Records excerpted from a collection:

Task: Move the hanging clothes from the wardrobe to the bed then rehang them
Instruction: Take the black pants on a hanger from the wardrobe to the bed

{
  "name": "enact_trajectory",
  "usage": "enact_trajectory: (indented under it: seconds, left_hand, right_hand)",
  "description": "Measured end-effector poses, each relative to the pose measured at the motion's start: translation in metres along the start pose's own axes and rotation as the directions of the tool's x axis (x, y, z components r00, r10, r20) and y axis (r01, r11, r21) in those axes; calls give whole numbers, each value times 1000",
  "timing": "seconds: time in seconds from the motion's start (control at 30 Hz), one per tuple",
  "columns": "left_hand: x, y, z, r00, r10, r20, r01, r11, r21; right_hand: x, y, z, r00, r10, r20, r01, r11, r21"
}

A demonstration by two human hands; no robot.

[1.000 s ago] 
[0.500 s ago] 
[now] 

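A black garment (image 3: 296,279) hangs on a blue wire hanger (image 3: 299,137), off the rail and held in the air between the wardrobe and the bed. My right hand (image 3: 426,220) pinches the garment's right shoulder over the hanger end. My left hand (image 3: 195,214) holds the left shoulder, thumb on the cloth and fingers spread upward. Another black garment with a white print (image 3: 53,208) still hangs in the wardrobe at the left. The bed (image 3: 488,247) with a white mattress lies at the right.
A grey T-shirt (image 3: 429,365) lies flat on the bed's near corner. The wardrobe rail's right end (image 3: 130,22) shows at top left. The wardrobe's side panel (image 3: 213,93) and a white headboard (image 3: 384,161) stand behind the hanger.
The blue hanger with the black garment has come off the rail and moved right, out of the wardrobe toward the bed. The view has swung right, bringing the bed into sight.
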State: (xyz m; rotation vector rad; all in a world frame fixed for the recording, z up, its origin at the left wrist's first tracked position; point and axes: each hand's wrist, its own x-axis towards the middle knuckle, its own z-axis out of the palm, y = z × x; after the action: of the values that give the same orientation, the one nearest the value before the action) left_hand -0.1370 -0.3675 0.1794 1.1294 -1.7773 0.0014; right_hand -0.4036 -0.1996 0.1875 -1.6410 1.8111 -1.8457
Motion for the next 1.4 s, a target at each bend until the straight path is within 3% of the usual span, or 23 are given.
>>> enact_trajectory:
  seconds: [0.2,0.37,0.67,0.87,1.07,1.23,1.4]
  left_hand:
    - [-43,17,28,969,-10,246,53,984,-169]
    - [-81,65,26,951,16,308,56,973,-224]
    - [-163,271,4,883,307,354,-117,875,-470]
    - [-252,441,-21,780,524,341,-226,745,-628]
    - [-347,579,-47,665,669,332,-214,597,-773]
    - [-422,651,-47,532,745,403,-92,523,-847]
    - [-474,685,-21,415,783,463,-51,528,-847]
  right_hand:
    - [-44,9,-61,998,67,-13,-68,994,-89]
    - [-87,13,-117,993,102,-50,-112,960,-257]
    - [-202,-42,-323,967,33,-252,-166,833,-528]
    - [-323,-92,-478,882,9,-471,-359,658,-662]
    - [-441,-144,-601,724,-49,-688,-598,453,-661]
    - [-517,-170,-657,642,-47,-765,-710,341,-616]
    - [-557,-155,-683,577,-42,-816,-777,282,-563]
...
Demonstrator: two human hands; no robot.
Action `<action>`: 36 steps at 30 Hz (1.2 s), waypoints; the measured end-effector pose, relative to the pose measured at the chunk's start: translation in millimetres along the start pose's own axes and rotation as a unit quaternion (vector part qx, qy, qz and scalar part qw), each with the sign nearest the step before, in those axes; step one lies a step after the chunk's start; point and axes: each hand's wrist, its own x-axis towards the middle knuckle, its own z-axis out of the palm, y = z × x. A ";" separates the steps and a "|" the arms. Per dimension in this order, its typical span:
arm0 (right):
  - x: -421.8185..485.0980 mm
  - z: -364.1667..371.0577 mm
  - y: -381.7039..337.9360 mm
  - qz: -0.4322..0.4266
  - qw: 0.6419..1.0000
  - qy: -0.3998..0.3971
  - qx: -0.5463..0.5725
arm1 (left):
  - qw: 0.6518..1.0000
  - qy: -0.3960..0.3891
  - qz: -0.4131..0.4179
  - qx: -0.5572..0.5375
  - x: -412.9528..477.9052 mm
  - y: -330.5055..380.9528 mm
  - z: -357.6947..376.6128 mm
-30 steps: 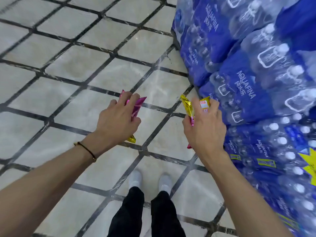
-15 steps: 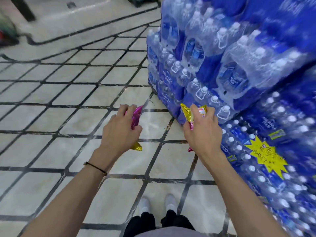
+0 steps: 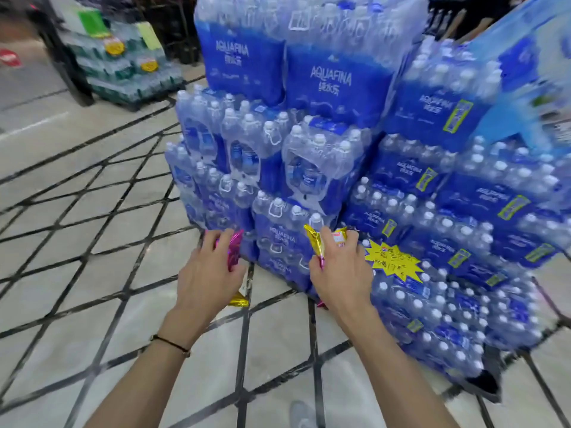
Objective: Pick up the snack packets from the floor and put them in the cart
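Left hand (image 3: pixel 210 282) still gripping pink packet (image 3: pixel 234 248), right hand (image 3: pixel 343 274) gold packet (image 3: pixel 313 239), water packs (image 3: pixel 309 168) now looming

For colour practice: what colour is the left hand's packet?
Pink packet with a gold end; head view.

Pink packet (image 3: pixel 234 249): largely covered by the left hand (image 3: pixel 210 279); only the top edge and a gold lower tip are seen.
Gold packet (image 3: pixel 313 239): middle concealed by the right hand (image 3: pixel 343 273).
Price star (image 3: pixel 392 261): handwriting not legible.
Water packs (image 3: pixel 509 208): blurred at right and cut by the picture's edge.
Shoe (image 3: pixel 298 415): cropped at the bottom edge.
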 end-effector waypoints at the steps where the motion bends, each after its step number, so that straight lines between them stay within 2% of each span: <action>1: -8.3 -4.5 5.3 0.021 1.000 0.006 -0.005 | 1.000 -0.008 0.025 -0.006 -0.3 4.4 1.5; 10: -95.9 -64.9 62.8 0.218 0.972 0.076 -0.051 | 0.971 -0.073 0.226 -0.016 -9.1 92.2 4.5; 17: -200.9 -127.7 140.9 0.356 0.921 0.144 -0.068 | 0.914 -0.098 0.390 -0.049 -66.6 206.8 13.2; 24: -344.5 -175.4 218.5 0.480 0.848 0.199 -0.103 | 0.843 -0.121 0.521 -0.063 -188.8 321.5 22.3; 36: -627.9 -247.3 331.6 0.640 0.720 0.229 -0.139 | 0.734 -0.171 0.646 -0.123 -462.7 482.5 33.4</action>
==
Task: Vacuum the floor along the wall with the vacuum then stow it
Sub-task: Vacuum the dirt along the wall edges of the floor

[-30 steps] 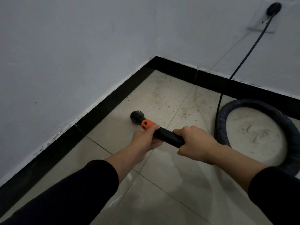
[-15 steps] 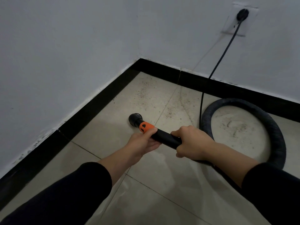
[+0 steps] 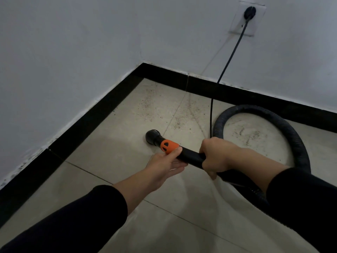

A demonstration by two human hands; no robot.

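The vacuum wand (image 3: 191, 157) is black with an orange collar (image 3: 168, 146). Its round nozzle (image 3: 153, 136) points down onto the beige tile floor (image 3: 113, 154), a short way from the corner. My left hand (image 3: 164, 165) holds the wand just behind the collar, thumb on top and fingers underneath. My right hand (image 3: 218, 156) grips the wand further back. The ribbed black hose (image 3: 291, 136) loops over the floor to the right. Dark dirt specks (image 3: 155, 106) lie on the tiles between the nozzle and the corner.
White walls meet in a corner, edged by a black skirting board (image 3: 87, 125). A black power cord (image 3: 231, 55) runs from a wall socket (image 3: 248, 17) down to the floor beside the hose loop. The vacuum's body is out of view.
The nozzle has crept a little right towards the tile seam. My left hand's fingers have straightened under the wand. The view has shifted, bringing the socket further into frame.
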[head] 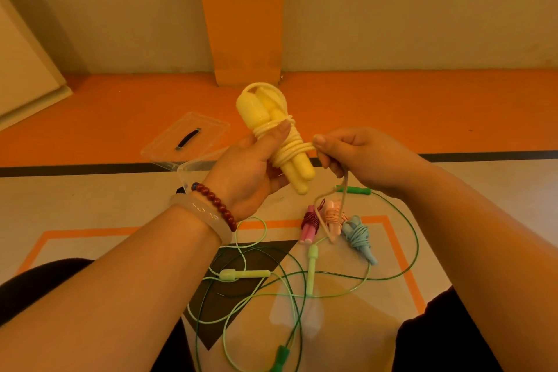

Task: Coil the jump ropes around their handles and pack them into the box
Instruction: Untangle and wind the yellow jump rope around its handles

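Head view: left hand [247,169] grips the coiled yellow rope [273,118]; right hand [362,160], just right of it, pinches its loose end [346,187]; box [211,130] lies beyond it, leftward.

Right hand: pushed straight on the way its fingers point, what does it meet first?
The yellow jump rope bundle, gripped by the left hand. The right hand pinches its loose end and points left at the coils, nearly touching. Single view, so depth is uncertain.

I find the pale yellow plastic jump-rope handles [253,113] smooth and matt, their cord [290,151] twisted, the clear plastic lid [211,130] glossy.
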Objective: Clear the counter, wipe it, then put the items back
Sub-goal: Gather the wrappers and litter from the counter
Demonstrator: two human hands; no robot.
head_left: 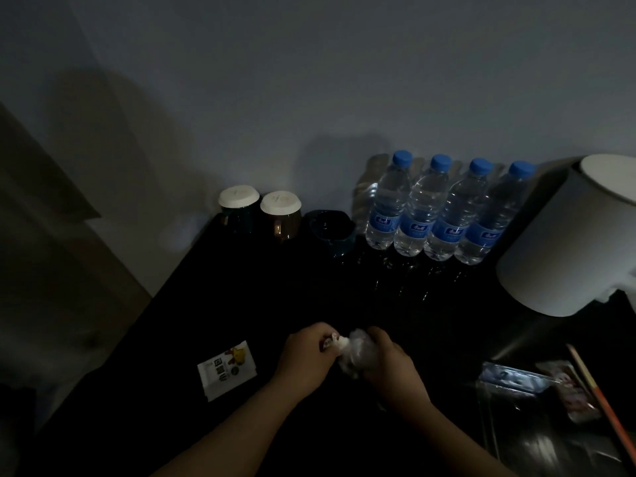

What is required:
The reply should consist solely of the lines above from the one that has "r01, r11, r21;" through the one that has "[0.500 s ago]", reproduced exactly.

Task result:
  "columns": "left_hand: x, y, z, r00, r10, r20, r01, r11, r21; right_hand: x, y, z, r00, r10, r20, r01, r11, r21"
}

A demonstration by two human hands; no robot.

[1.000 s ago] 
[0.500 s ago] 

The work on this exercise is now complete.